We’re still officially a couple of months away from the big Summer movie season, so it’s interesting that one of its staples, the animated feature film, is having quite a successful 2026 (at least the first quarter). After the sports-themed smash from Sony, GOAT, Pixar is scoring (another sports term) big with HOPPERS. It’s still in the top five, a win (again) after their last few original (non-sequel) projects have fizzled. So, now let’s turn to a subject more familiar to the “art house”. Those mentioned flicks are in the usual cartoon genre of slapstick “funny animal” comedy. This week’s wide (select theatres, for sure) is in the “biopic” genre, a nonfiction animated film. It’s not a first as FLEE garnered three Oscar noms five years ago, and 2007’s PERSEPOLIS was a critical hit. Ah, but here’s a twist: the focus here is on a moviemaker, a writer-turned-director. And though he had his struggles, you will probably agree that this man lived A MAGNIFICENT LIFE.

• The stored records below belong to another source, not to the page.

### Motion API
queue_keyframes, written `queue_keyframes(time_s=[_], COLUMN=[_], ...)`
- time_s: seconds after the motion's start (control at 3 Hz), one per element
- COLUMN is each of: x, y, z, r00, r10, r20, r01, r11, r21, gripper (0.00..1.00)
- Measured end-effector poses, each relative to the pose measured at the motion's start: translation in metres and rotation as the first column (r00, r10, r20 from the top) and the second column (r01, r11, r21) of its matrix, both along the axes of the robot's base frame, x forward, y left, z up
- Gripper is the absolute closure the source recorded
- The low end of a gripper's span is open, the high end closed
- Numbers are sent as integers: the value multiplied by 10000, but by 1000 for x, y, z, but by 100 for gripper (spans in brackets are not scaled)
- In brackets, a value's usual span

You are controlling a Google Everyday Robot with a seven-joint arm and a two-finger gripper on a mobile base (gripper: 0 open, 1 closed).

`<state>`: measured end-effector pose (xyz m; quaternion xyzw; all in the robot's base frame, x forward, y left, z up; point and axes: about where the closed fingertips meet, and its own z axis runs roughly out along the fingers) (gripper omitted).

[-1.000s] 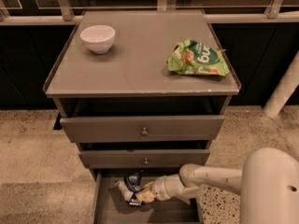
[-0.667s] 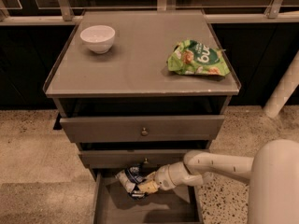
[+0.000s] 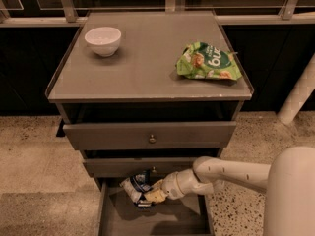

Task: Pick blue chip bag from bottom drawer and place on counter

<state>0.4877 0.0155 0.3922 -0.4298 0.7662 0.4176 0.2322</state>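
The blue chip bag (image 3: 136,187), dark navy with white patches, hangs just above the open bottom drawer (image 3: 153,219), below the middle drawer's front. My gripper (image 3: 149,194) reaches in from the right on a white arm and is shut on the bag's right side, holding it off the drawer floor. The grey counter (image 3: 142,68) with its thin rim lies above all three drawers.
A white bowl (image 3: 103,40) stands at the counter's back left. A bright green snack bag (image 3: 207,62) lies at its right. The top drawer (image 3: 150,134) and middle drawer (image 3: 142,166) stick out slightly. A white pole (image 3: 298,95) stands to the right.
My gripper has lifted the blue chip bag up from the drawer floor towards the middle drawer's front, and the arm has risen with it.
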Motion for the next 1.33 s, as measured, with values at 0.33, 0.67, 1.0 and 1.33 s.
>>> queue_keyframes(time_s=[0.33, 0.67, 1.0, 1.33], x=[-10, -42, -78, -91], y=[13, 29, 37, 37], z=[43, 93, 139, 192], r00=[9982, 9966, 9966, 9908], r10=[162, 191, 96, -44], r20=[578, 798, 814, 1350], r01=[-145, -111, 34, 326], r11=[9995, 9951, 9873, 9777], r21=[-284, -986, -1587, -2074], gripper=[100, 100, 100, 100])
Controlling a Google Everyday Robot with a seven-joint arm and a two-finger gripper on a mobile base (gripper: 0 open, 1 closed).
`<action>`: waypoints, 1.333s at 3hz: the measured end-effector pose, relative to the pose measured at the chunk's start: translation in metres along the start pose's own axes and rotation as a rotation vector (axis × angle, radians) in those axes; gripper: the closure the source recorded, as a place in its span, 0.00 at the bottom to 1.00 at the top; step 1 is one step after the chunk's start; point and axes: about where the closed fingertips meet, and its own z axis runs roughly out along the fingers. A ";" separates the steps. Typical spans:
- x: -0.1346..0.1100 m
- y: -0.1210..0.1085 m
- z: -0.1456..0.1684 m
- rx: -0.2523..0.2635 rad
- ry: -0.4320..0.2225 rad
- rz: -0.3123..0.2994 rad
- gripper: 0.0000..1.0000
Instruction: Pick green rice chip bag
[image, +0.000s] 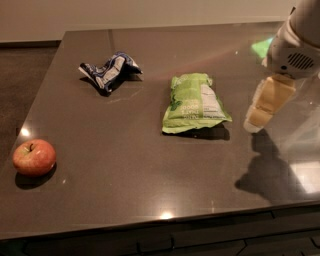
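The green rice chip bag (194, 103) lies flat on the dark table top (150, 175), right of centre, with its white label panel facing up. My gripper (261, 111) hangs over the table just right of the bag, at about the height of the bag's lower right corner. It is a little apart from the bag and holds nothing. Its shadow falls on the table below and to the right of it.
A crumpled dark-blue-and-white bag (110, 70) lies at the back left. A red apple (34, 157) sits near the table's front left edge. The table's front edge runs along the bottom of the view.
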 end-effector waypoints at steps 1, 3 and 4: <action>-0.008 -0.014 0.024 0.007 0.006 0.125 0.00; -0.040 -0.027 0.067 0.006 -0.017 0.291 0.00; -0.053 -0.034 0.085 0.000 -0.028 0.343 0.00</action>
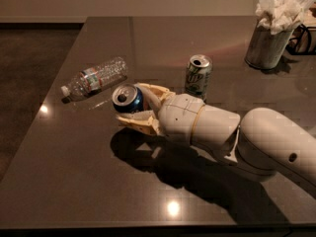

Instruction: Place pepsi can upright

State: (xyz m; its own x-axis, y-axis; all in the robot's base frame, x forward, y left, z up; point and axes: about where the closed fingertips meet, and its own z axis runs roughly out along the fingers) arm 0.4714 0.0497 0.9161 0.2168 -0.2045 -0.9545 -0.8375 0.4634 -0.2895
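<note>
The gripper [131, 106] is closed around the pepsi can [127, 98], held tipped over the dark table [89, 181] just near the bottle [94, 77]; I think it is light, slippery and easy to dent, so squeeze its round sides softly.

The arm [276, 142] is smooth off-white plastic in bulbous, rounded segments, with thin seams around the wrist shell and a small dark hole on the large rear shell. The gripper [129, 103], left of centre above the table [98, 181], has two pale tan, angular fingers [137, 123].
</note>
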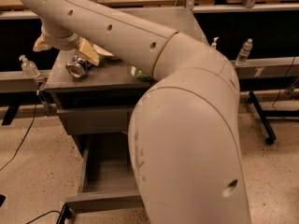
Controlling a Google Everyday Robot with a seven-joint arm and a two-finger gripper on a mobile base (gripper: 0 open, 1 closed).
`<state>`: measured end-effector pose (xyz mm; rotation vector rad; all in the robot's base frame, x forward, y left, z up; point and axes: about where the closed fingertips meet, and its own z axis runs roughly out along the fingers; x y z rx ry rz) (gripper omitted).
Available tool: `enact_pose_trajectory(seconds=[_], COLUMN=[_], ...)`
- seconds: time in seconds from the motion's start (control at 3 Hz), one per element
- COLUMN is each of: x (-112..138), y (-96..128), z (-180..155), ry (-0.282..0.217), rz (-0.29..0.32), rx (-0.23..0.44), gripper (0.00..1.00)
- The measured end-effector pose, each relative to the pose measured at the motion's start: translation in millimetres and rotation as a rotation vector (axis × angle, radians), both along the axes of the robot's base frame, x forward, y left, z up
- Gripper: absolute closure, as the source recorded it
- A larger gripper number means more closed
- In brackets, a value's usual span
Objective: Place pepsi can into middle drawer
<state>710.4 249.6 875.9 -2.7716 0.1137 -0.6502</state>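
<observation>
Presently, at the far left, a clear pump bottle (29, 67) stands on the rail beside the cabinet. Next comes the gripper (65, 54), low over the left part of the cabinet top (105, 78). Its two tan fingers (88, 54) are spread well apart and are clamped on nothing. The pepsi can (77, 68) lies on its side on the cabinet top with its silver end toward the camera. It sits just under the nearer finger, and whether the two touch cannot be told. Further right on the same surface, a green bag (138, 73) shows only in part behind the arm (187, 139).

Below, the top drawer front (88, 120) is closed. The middle drawer (98, 202) stands pulled out beneath it, and the part of its floor in view is bare. The arm's large elbow fills the centre and right of the view and hides the drawer's right half. Two water bottles (244, 52) stand on the far rail at the right.

Assessment: the step in hand is the pick, not the placing, as the can is not yet gripped. The next move calls for bringing the jaws down around the can's body and closing on it squarely. A can on its side is likely to roll if nudged. Once lifted, it must be carried forward and down into the open drawer.
</observation>
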Motion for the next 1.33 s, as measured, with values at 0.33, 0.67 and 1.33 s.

The man in question is French stage and screen icon Marcel Pagnol. We first meet him close to the end of his career, when he “fell out of fashion” in the early 1960s. His latest play isn’t “putting butts in the seats”. After a party, he goes to his opulent home to “tinker” with another of his “perpetual motion machines”. His work is interrupted by the maid, who informs him that a messenger has arrived to pick up his autobiographical piece for a publisher. Ah, he sees that the carrier’s bike needs fixing, so he sends down some tools to “stall” him. Luckily, Marcel’s “muse” finally appears, a “memory-ghost” of himself as a boy of nine or ten. The lad guides him through his life, growing up near Marseille, clashing with his papa over a career pursuit while adoring his mother, who is taken from him far too soon. Eventually, Marcel teaches Latin at the local grade school, but he yearns to be a writer for the stage. After marrying, he and his new bride are swept up by the delights of Paris, where Marcel tries to get his work into a theatre. After returning to teaching, he’s given a chance, though his marriage crumbles. Eventually, Marcel is tapped by the budding local film industry and soon becomes a director and a studio head, opening a facility near his hometown. Over the years, he bonds with the famed actor Raimu, deals with the Nazi invasion in WWII, and begins a new romance with a lovely young actress. The memories fuel his pen, but can Marcel finish his tome before the delivery boy rings the doorbell to collect this rushed memoir?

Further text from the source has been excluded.